Task item
Which lines of the listing below contain the word "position"? Return them.

Exercise data
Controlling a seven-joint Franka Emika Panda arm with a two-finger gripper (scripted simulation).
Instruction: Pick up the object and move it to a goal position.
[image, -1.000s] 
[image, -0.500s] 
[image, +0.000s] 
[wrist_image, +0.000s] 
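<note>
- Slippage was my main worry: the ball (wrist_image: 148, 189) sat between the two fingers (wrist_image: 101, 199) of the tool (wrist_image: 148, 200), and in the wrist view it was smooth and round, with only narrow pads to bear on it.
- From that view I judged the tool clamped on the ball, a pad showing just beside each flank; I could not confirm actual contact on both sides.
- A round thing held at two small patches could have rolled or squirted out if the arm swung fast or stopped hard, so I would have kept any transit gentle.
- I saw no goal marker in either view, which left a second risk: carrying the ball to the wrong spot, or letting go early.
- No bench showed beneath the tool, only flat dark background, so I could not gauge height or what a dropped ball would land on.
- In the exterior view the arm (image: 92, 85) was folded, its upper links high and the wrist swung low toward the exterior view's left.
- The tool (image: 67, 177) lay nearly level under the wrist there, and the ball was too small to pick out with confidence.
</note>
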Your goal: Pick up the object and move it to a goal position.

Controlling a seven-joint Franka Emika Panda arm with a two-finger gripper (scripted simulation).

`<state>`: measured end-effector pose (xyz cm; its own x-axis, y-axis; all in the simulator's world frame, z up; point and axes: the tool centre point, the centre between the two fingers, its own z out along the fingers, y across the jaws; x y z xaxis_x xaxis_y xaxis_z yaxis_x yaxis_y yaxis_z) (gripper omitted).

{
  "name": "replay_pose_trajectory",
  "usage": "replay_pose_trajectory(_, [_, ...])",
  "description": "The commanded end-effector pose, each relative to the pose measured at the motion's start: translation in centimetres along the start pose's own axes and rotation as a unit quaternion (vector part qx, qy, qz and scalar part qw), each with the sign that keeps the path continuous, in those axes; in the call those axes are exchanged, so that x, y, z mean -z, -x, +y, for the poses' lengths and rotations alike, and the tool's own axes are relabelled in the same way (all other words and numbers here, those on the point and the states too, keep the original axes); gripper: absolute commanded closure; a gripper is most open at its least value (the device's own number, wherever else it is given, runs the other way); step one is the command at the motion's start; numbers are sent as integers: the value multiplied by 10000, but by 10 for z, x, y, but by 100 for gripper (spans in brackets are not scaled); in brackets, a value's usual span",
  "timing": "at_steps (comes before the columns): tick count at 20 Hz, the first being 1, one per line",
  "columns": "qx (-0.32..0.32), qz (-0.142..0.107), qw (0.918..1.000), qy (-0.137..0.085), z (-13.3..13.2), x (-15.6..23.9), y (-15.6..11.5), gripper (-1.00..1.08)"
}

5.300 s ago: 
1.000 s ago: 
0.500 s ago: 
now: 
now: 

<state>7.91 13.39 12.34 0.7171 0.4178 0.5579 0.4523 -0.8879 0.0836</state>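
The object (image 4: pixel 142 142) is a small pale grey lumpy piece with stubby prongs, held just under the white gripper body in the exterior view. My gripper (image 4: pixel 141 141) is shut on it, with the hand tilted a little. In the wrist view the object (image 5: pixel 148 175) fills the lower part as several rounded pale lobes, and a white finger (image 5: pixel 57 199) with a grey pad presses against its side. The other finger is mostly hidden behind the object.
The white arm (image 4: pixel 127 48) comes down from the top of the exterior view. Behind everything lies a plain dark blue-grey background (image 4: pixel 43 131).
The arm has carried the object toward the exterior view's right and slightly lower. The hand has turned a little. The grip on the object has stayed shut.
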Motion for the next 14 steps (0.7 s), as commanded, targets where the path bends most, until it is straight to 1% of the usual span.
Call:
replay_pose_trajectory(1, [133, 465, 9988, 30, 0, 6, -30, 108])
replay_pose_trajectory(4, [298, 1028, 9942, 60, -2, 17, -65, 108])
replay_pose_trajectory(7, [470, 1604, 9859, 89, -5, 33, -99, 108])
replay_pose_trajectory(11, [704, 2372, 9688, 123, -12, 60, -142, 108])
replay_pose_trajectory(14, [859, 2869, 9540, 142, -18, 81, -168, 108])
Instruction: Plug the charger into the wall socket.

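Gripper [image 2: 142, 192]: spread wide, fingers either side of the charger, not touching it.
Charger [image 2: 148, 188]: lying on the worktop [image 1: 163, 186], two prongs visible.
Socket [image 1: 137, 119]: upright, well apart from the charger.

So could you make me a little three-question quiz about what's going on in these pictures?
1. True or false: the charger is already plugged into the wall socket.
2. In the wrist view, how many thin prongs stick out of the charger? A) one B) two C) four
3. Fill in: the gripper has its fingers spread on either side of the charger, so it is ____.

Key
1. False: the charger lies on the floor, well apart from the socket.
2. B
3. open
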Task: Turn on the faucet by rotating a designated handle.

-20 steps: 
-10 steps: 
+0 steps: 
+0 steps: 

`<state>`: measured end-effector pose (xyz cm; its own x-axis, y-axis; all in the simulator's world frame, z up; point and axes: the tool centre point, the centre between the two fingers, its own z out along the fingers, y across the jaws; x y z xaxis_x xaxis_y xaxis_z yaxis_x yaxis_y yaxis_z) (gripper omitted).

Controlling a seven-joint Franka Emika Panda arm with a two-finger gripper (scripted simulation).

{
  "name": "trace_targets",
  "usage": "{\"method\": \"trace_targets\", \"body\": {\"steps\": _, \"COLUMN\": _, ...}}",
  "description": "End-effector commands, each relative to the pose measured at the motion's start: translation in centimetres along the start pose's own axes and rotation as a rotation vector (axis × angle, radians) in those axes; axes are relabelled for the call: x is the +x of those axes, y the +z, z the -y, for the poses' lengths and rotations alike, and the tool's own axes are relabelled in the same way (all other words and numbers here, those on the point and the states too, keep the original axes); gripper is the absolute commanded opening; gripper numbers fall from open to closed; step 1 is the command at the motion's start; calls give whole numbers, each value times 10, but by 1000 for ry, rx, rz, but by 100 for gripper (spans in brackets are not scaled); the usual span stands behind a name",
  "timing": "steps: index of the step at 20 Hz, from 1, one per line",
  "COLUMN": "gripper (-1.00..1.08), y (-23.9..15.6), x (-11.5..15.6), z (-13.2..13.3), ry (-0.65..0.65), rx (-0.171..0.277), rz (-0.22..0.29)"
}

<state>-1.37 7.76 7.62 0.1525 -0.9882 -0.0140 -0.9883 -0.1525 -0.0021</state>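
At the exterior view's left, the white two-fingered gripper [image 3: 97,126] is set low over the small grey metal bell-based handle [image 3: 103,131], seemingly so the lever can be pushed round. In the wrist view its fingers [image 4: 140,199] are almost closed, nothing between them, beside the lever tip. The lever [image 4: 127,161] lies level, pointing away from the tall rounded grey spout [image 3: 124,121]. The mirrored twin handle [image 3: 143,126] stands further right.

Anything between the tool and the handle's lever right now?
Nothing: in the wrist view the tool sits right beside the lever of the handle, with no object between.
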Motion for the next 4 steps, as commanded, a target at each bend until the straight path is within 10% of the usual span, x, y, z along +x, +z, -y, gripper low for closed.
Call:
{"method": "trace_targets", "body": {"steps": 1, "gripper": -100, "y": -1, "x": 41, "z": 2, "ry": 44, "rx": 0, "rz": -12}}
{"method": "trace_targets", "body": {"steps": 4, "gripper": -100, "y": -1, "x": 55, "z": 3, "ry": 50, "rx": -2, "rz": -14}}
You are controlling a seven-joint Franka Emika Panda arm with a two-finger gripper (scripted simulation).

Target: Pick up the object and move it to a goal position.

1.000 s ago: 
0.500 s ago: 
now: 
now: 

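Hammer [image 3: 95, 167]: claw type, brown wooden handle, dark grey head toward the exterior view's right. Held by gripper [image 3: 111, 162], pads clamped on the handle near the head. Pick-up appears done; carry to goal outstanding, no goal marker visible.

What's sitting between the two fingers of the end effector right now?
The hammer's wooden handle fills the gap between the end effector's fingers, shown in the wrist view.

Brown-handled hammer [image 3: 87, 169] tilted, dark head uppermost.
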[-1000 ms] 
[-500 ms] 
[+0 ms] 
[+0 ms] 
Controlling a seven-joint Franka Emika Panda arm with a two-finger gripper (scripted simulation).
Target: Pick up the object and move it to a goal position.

Task answer
Instruction: Pick up the object and move it to a goal position.
Your goal: Pick up the object and move it to a goal position.
Target: Pick up the object and move it to a goal position.
Target: Pick up the object and move it to a goal position.

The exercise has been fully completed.